The third form is specific to OpenVMS systems for specifying the inclusion of a module from a text library, and is not generally needed or recommended because the ANSI forms also cause the text libraries to be searched.
For the order of search, see /INCLUDE_DIRECTORY.
There is no defined limit to the nesting level of #include files and modules.
#line
The #line directive applies a specified line number and optional file specification to the next line of source text. This can be useful for diagnostic messages. The #line directive has the following forms:#line integer-constant <newline> #line integer-constant "filename" <newline> #line pp-tokens <newline>
In the first two forms, the compiler gives the line following a #line directive the number specified by the integer constant. The optional filename in quotation marks indicates the name of the source file that the compiler will provide in its diagnostic messages. If the filename is omitted, the file name used is the name of the current source file or the last filename specified in a previous #line directive.
In the third form, macros in the #line directive are expanded before it is interpreted. This allows a macro call to expand into the integer-constant, filename, or both. The resulting #line directive must match one of the other two forms, and is then processed as appropriate.
#module
The #module directive is retained for compatibility with VAX C and is supported only when running the C++ compiler in VAX C mode (/STANDARD=VAXC). See also the ANSI C++ equivalent #pragma module directive.The #module directive passes information about an object module to the compiler.
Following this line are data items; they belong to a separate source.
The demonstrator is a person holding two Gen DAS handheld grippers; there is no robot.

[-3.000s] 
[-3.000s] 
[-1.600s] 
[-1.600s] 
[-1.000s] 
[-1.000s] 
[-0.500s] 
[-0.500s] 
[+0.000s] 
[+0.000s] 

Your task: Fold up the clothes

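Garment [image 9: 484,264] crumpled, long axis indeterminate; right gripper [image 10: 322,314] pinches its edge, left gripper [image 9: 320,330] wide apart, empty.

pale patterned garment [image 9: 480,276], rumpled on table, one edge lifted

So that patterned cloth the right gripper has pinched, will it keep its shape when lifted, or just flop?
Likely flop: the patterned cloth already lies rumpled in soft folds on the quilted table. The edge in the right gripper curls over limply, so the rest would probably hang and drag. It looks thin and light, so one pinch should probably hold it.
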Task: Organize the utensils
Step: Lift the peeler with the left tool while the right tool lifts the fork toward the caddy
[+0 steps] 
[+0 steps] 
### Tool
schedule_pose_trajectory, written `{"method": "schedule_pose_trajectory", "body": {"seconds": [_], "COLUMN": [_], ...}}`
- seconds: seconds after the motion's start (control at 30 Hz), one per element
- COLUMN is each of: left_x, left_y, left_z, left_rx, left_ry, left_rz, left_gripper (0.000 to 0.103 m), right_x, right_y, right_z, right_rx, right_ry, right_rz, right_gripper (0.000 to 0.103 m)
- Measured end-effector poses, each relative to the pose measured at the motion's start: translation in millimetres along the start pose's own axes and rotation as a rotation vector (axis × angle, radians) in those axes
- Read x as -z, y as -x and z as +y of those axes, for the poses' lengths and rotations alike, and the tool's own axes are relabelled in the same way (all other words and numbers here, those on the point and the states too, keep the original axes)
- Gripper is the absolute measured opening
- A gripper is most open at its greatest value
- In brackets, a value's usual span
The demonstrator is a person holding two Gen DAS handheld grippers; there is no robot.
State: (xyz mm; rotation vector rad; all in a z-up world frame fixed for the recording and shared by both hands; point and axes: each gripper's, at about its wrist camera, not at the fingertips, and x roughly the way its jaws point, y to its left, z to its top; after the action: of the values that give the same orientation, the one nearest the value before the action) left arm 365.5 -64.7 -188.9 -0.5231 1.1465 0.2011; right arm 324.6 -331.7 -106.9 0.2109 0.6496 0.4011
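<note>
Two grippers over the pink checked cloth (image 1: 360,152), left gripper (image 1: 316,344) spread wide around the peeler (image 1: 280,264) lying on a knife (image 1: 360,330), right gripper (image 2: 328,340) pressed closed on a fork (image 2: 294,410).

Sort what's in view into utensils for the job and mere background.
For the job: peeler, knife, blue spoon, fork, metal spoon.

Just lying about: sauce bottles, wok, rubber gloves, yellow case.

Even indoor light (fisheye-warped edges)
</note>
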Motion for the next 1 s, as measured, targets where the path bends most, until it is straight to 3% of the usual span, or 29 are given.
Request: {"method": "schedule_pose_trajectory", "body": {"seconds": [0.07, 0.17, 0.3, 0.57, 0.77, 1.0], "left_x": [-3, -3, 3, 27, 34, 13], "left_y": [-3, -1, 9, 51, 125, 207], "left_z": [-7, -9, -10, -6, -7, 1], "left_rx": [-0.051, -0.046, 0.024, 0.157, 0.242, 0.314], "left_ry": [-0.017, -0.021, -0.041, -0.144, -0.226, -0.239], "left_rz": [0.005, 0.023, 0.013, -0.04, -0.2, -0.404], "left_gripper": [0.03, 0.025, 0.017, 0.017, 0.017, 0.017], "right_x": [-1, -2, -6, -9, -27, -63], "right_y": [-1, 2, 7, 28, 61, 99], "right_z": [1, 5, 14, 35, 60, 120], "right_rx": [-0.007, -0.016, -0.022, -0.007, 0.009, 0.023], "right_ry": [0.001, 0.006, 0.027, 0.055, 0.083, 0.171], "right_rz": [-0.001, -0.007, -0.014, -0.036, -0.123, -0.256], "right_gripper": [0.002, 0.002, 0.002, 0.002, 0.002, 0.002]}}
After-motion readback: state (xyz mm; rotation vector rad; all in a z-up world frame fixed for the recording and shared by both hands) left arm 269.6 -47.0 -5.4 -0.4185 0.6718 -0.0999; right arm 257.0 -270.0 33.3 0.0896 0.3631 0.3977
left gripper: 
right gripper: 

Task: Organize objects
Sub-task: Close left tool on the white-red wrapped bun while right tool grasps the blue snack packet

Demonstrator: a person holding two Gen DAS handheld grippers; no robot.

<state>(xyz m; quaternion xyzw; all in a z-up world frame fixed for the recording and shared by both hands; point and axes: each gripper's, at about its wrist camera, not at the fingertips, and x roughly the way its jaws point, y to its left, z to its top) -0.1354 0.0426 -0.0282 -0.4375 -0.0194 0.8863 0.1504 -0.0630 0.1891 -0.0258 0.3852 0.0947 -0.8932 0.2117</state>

The #module directive can have one of the following forms:
#module identifier identifier #module identifier string
The first argument of the directive is a C++ identifier or macro that resolves to an identifier. It gives the system-recognized (for example, internally recognized by the debugger and the librarian) name of the module; the object file name remains the same. The second argument specifies the optional identification that appears on listings. This may be either a VAX C identifier, a character-string constant with no more than 31 characters, or a macro that resolves to one of these.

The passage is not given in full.